Jerry est l’ami de Robert. Mais il est aussi devenu l’amant de sa femme, la troublante Emma. La scène commence à la fin de cette relation. Les adultères se souviennent. Et remontent le temps. Jusqu’aux aveux. Jusqu’à la plénitude. Jusqu’à la conquête et à la chute.
Le metteur en scène, Frédéric Bélier-Garcia, fort en vogue, a tourné le dos aux mises en scènes minimalistes qui transforment les théâtres en banquises norvégiennes. La beauté est invitée, la musique, trop forte, ensuque le texte, les lumières ruissellent, pluies exquises et dorées. Et, surtout, les comédiens sont magnifiés. Et quels comédiens !

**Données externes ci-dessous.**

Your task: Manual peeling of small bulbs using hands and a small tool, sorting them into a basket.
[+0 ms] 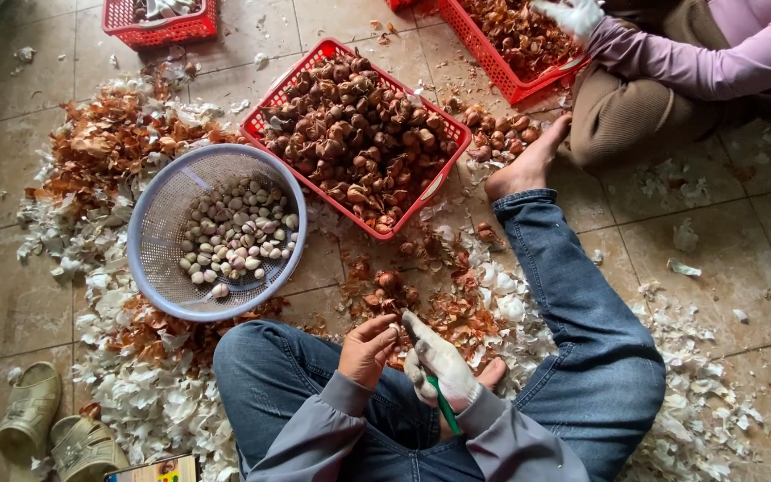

Laurent Stocker, le plus doué de sa génération, excelle dans le rôle de cet amant veule et cet ami friable. Il retrouve son vieux compère, Denis Podalydès, inouï en tigre civilisé, la griffe molle mais le geste énervé, tueur rentré - ces gens évoluent dans le monde des Lettres - qui aime sa femme, la sublime Léonie Simaga, laquelle n’a jamais été aussi belle et aussi subtile dans son jeu.
Enfin, Christian Gonon, en serveur italien désabusé, ivre et méprisant, apporte une touche de drôlerie dans cet univers anglo-saxon violent et contrôlé.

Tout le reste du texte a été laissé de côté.